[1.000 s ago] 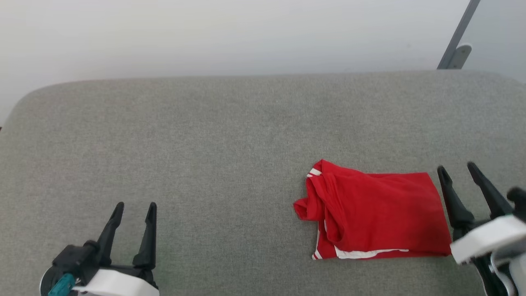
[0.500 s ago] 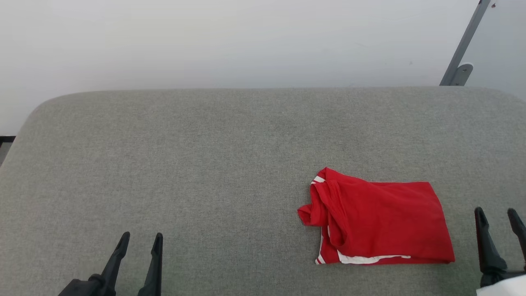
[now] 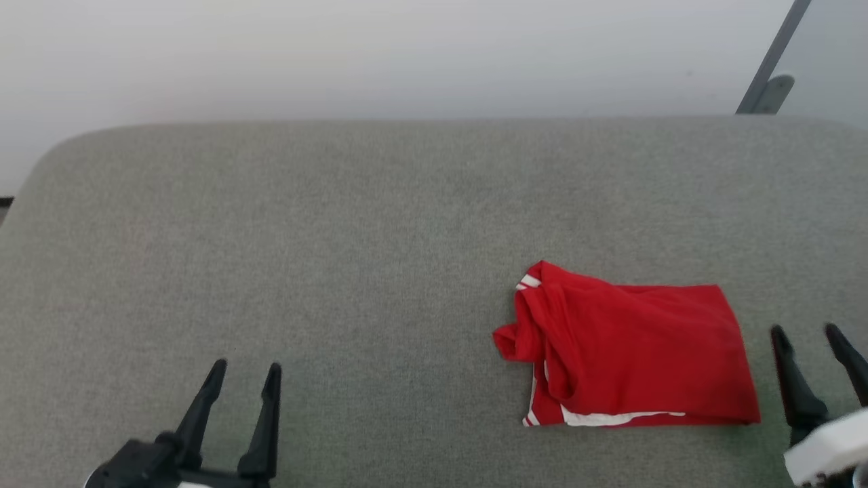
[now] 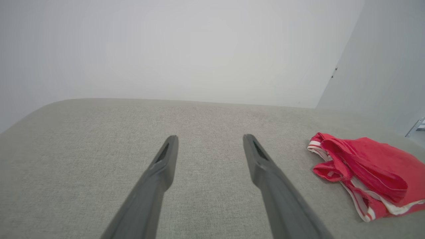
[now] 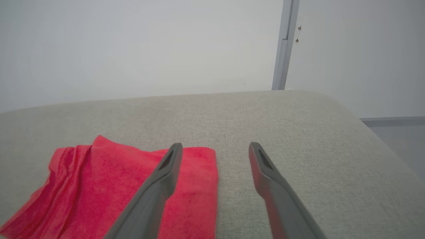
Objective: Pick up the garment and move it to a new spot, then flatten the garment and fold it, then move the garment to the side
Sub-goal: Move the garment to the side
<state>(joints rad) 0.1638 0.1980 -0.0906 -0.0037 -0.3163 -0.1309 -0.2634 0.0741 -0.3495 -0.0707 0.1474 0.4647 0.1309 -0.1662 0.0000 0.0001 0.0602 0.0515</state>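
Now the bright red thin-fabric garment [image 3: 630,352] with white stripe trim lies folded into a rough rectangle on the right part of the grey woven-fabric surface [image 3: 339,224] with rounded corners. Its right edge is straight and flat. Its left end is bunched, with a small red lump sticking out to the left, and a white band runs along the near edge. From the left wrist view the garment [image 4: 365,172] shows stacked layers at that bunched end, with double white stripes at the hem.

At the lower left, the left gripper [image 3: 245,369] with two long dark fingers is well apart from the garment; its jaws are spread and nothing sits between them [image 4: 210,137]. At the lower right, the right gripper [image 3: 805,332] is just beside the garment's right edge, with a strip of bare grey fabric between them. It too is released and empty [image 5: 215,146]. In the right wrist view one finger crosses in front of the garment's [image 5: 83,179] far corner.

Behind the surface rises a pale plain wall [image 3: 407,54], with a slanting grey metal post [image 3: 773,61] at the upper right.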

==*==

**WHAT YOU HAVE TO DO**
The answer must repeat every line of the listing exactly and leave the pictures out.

**EXERCISE ANSWER**
[1.000 s ago] 
[0.500 s ago] 
[now] 
[now] 
[now] 
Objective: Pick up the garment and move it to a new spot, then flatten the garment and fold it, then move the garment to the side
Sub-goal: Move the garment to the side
<state>(joints rad) 0.1638 0.1980 -0.0906 -0.0037 -0.3163 -0.1309 -0.2634 0.0741 -0.3495 -0.0707 0.1474 0.4647 0.1309 -0.1662 0.0000 0.0001 0.0602 0.0515</state>
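Now the bright red thin-fabric garment [image 3: 630,352] with white stripe trim lies folded into a rough rectangle on the right part of the grey woven-fabric surface [image 3: 339,224] with rounded corners. Its right edge is straight and flat. Its left end is bunched, with a small red lump sticking out to the left, and a white band runs along the near edge. From the left wrist view the garment [image 4: 365,172] shows stacked layers at that bunched end, with double white stripes at the hem.

At the lower left, the left gripper [image 3: 245,369] with two long dark fingers is well apart from the garment; its jaws are spread and nothing sits between them [image 4: 210,137]. At the lower right, the right gripper [image 3: 805,332] is just beside the garment's right edge, with a strip of bare grey fabric between them. It too is released and empty [image 5: 215,146]. In the right wrist view one finger crosses in front of the garment's [image 5: 83,179] far corner.

Behind the surface rises a pale plain wall [image 3: 407,54], with a slanting grey metal post [image 3: 773,61] at the upper right.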

The answer is complete.